PGD Department, Sydney IVF, NSW 2000, Australia.
Mol Hum Reprod. 2010 May;16(5):329-37. doi: 10.1093/molehr/gaq013. Epub 2010 Feb 19.
Preimplantation genetic diagnosis (PGD) for structural chromosome abnormalities traditionally uses fluorescence in situ hybridization (FISH) techniques. Although relatively straight forward, FISH is technically demanding with several process problems which include cell loss, cell overlap, variable cell fixation and hybridization as well as sample mosaicism. Increasingly, alternative techniques for chromosome analysis in embryos are being investigated in an attempt to improve on current test outcomes. Here, we report on the first routine application of a polymerase chain reaction (PCR)-based protocol for translocation analysis utilizing multiplexed short tandem repeat (STR) markers located on both segments of the translocated chromosomes. Resulting STR profiles permit the analysis of qualitative dosage of each chromosomal segment to identify translocation malsegregants from the balanced/normal chromosome complements. A total of 29 patients have undergone clinical PGD testing of 78 embryos using this method. The proportion of alternate segregations (i.e. balanced carrier and non-carriers) detected for reciprocal and Robertsonian translocation carriers was 33% and 77%, respectively. Fetal heart pregnancy rates per embryo transferred was 46% for reciprocal carriers and 40% for Robertsonian carriers (mean number of embryos transferred was 1.0). This novel approach can be applied easily within any existing PGD PCR laboratory and allows for a significant improvement in the identification of segregation types when compared with the standard FISH protocol using combinations of distal and proximal probes. This approach increases test robustness and reliability with improved interpretation of segregation outcomes, decreased analysis time and also enables the straight forward combining of structural chromosome analysis with monogenic testing.

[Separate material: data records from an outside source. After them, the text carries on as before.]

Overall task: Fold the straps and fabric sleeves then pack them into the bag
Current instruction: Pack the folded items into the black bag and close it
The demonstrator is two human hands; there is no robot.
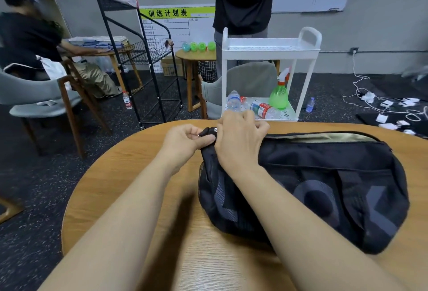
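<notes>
Up at the left end of the bag, both hands meet. One left hand (185, 138) pinches a small black tab (206, 132) at the bag's end between thumb and curled fingers, with a bit of metal showing at the fingertips. One right hand (238, 137) is curled over the same end, fingers bent down onto the black fabric just beside the left hand; what it grips under the fingers is hidden. Both forearms reach in from the near edge, the right one crossing over the bag.

One black duffel bag (324, 188) lies on its side on the round wooden table (129, 174), large grey letters on its near face and mesh at its left end. Its top zipper is open along the far edge, showing a strip of pale olive lining (324, 137). No loose straps or sleeves can be seen on the table.

Beyond the table stands one white two-tier cart (271, 47); its lower shelf holds two clear water bottles (261, 107) and one green spray bottle (279, 96). One black wire rack (148, 58) stands to the left, one more water bottle (127, 100) on the floor beside it. Four green balls (198, 46) sit on a small round side table. Two other people are in view, one seated at left, one standing behind the cart.
</notes>
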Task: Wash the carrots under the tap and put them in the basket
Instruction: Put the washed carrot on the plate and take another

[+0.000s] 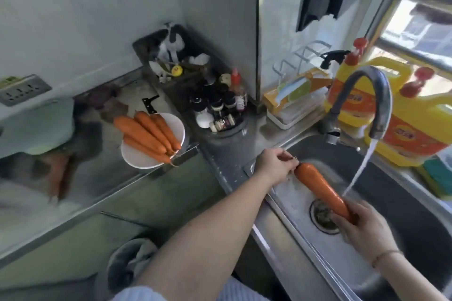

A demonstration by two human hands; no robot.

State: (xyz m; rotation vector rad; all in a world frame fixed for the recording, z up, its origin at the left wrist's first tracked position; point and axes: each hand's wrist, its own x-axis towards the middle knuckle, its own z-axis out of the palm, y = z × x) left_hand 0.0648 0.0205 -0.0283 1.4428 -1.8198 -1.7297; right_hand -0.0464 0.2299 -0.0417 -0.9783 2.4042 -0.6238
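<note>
Steel sink (403,205) at the surface's right end: both hands hold one carrot (322,189) by its ends, left grip (275,166) pinching the top, right grip (367,230) curled round the tip, just beside the tap's (371,90) stream, probably for rinsing.

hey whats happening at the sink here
A person is washing a carrot over the sink. The left hand pinches its top end and the right hand grips its tip, while water runs from the tap just beside it. More carrots wait on a white plate on the counter. No basket can be made out.
</note>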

胚胎植入前遗传学诊断(PGD)传统上使用荧光原位杂交(FISH)技术来诊断结构性染色体异常。尽管 FISH 技术相对简单,但它在技术上要求很高,存在多个过程问题,包括细胞丢失、细胞重叠、细胞固定和杂交的变异性以及样本镶嵌性。为了改善当前的测试结果,越来越多的胚胎染色体分析替代技术正在被研究。在这里,我们报告了第一个常规应用聚合酶链反应(PCR)为基础的方案,利用位于易位染色体两端的多重短串联重复(STR)标记来分析易位。所得 STR 谱允许分析每个染色体片段的定性剂量,以鉴定易位重排体与平衡/正常染色体成分。共有 29 名患者接受了 78 个胚胎的临床 PGD 检测,使用该方法。对于相互易位和罗伯逊易位携带者,检测到的替代分离(即平衡携带者和非携带者)的比例分别为 33%和 77%。对于相互易位携带者,每个胚胎转移的胎儿心脏妊娠率为 46%,对于罗伯逊易位携带者为 40%(平均转移胚胎数为 1.0)。与使用远端和近端探针组合的标准 FISH 方案相比,这种新方法可以在任何现有的 PGD PCR 实验室中轻松应用,并且可以显著提高分离类型的识别能力。这种方法提高了测试的稳健性和可靠性,改善了对分离结果的解释,减少了分析时间,并且可以轻松地将结构染色体分析与单基因测试相结合。